● EXERCISE AIM:
Your answer should show every line of the material below that includes "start".

● SOURCE DATA:
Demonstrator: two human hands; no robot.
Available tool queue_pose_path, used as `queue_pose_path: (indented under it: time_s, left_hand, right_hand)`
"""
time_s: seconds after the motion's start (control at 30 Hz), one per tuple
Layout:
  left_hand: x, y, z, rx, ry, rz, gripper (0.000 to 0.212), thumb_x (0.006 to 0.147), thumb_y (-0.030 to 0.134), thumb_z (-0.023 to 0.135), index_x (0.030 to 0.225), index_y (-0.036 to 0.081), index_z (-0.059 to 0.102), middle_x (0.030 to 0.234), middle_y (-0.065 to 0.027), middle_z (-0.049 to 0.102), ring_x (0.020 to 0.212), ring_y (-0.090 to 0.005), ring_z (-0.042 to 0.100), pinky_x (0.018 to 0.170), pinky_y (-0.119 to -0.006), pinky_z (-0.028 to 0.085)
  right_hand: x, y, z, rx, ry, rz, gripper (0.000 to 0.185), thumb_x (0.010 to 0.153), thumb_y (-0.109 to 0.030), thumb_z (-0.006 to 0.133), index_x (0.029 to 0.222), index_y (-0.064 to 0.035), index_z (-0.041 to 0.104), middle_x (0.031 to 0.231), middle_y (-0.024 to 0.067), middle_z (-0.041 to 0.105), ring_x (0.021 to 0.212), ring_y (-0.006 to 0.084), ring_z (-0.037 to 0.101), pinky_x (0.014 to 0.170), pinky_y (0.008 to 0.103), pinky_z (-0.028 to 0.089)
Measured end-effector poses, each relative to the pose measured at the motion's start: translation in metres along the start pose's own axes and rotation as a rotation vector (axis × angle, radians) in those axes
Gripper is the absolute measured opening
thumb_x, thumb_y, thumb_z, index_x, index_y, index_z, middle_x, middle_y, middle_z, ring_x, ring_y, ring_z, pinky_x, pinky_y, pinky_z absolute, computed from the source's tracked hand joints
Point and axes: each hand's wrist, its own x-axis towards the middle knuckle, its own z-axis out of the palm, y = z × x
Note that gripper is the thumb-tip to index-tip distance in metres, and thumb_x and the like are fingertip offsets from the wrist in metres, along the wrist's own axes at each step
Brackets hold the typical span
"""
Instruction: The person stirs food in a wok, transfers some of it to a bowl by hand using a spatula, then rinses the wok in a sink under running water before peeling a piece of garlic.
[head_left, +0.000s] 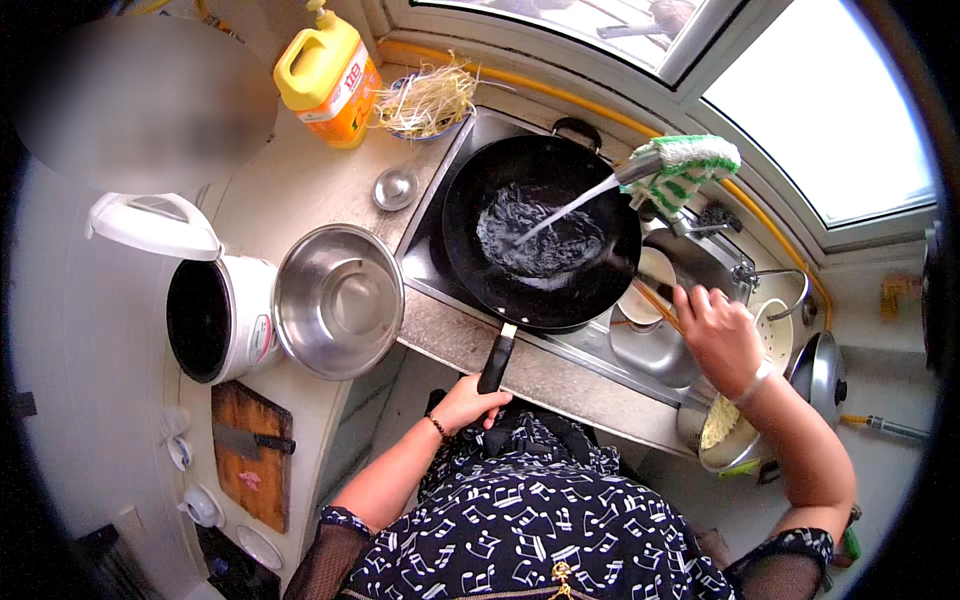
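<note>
A black wok (465, 225) rests over the steel sink unit with swirling water (540, 244) in it. From a tap (641, 166) at the back, a stream runs into the wok. My left hand (471, 405) is closed around the wok's black handle (496, 364). My right hand (720, 337) grips thin brown wooden sticks (660, 306), seemingly chopsticks, beside the wok's right rim; their far ends are hard to make out. Below them in the sink basin (645, 356) stands a pale bowl (651, 277). A green and white cloth (682, 165) drapes over the tap.
On the left counter are a steel basin (300, 300), an open white rice cooker (251, 315) and a cutting board (266, 480) with a cleaver (238, 441). Bean sprouts (427, 101) and a yellow detergent jug (322, 71) stand behind. Noodle-like food (720, 424) fills a pot at right.
</note>
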Motion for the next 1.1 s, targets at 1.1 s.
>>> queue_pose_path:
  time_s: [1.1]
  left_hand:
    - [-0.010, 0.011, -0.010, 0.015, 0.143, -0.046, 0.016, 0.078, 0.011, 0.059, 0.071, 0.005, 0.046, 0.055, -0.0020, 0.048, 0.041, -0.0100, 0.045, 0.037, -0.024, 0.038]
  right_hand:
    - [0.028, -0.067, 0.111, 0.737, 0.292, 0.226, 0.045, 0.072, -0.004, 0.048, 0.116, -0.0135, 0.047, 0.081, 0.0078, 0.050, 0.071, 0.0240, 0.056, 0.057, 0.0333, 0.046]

● EXPECTED ANSWER:
time_s: seconds after the motion's start (control at 30 Hz), one per tuple
Measured end-effector poses, each relative to the pose measured at the motion's start: translation in metres along the start pose's own axes and rotation as a rotation vector (axis × angle, radians) in those axes

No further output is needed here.